In that wider world, institutional high grounds and the status of social science are important, but not central. It is a world in which ideas inhabit and move between contemporaneous intellectual programs, not one where intellectual programs compete to have the privilege of generating ideas. To study this broader world, it would be necessary to look in more depth at the contents of intellectual programs as well as their programmatic foundations; it would be necessary also to expand the number of authors whose ideas one studied out into at least the second tier; and it would not be a history that drives to any particular moment in time.
Such an open-ended investigation would, perhaps, be asking too much of one book. But connecting the material in the book to the wider world would be a superb task for supplementary commentary by Renwick and others. In the meantime, we can be glad that the book provides good opportunities for such commentary.
This blog’s original spotlight on Renwick’s work highlighted his championing of intellectual history, and that shows up again here in his introduction. But, based on trends I’ve seen in books like this one, in journals, in the selection of HSS prizes, and elsewhere, I’m just going to go ahead and say that intellectual history is in good standing. The challenge now is to interrelate and consolidate projects in and beyond intellectual history, in order to ensure the retention and promotion of historiographical gains. Once we begin to understand what we know in intellectual history, we will be able to say clearly what constitutes progress.
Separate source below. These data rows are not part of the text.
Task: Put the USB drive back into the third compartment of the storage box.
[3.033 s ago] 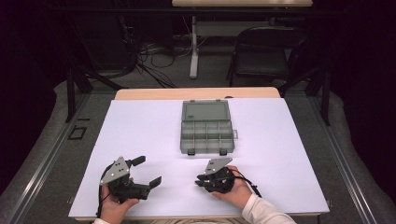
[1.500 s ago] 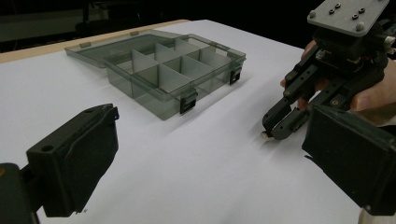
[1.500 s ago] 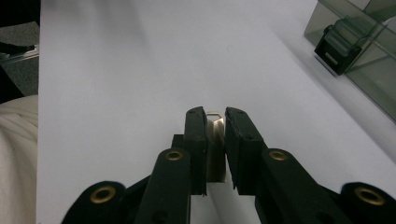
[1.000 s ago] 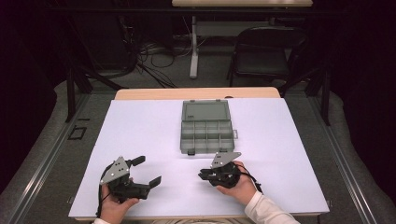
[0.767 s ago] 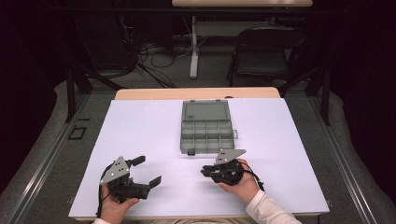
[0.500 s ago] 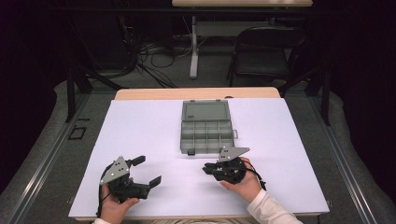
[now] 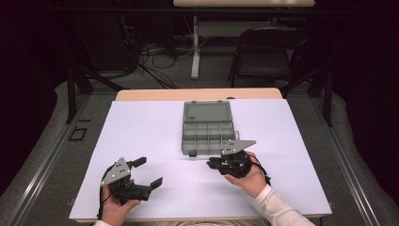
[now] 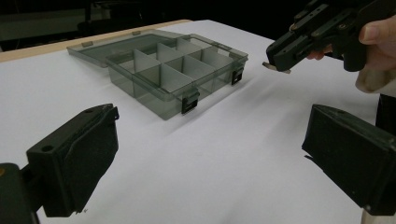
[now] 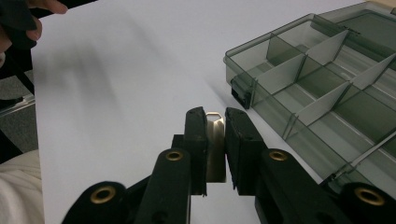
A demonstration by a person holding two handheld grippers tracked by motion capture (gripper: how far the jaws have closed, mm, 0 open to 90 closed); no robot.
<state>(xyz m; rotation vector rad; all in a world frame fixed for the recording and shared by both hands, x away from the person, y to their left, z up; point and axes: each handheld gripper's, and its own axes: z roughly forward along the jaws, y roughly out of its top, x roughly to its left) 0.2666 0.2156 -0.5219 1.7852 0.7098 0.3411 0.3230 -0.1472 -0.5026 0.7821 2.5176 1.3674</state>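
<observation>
A smoky clear organiser box lies open mid-table, its lid folded back and its compartments bare. My right gripper hovers just in front of the box's near edge, shut on a small flat silver metal piece that pokes out past the jaw tips. From the left gripper view that right gripper hangs above the sheet near the box. My left gripper rests at the near left, jaws wide open with nothing between them.
A white sheet covers the table. Two black latches stick out of the box's near wall. Beyond the far edge stand a folding chair and floor cables. The person's left hand shows far off.
My right gripper, shut on the metal piece, has moved forward and to the right, closer to the box's near edge. The left gripper has stayed put.
</observation>
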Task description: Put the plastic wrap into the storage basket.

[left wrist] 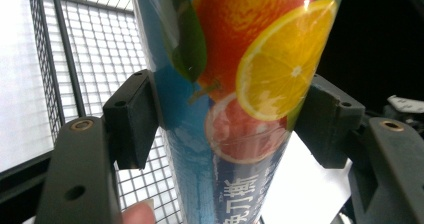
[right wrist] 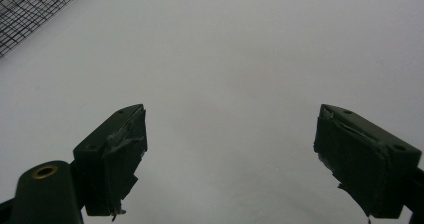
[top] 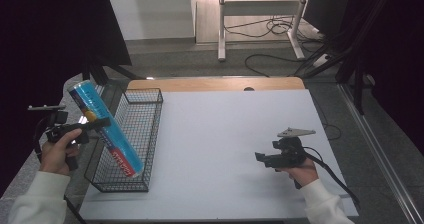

†Gregory Radick, The Simian Tongue: The Long Debate about Animal Language (Chicago UP, 2007).
‡Maggie Studholme, “Patrick Geddes: Founder of Environmental Sociology,” The Sociological Review (TSR) 55 (2007): 441-459; John Scott and Christopher T. Husbands, “Victor Branford and the Building of British Sociology,” TSR 55 (2007): 460-484; Steve Fuller, “A Path Better Not to Have Taken,” TSR 55 (2007): 807-815; Maggie Studholme, John Scott, and Christopher T. Husbands, “Doppelgängers and Racists: On Inhabiting Alternative Universes,” TSR 55 (2007): 816-822.
In this exchange, Studholme wrote approvingly of Geddes’s emphasis on social-environmental interaction, while Scott and Husbands wrote about the crucial role of Branford. In turn, Fuller argued that those pieces turned a blind eye to the initial Branford-Geddes program’s amenability to Galtonian eugenics and the potential that its bio-social leanings could have resulted in a racialist taint. Studholme, Scott, and Husbands denied the interpretation. Although Fuller supplies the foreword to Renwick’s book, Renwick doesn’t really adjudicate the dispute, so much as simply affirm that Hobhouse clearly saw it as important to banish biology from sociology.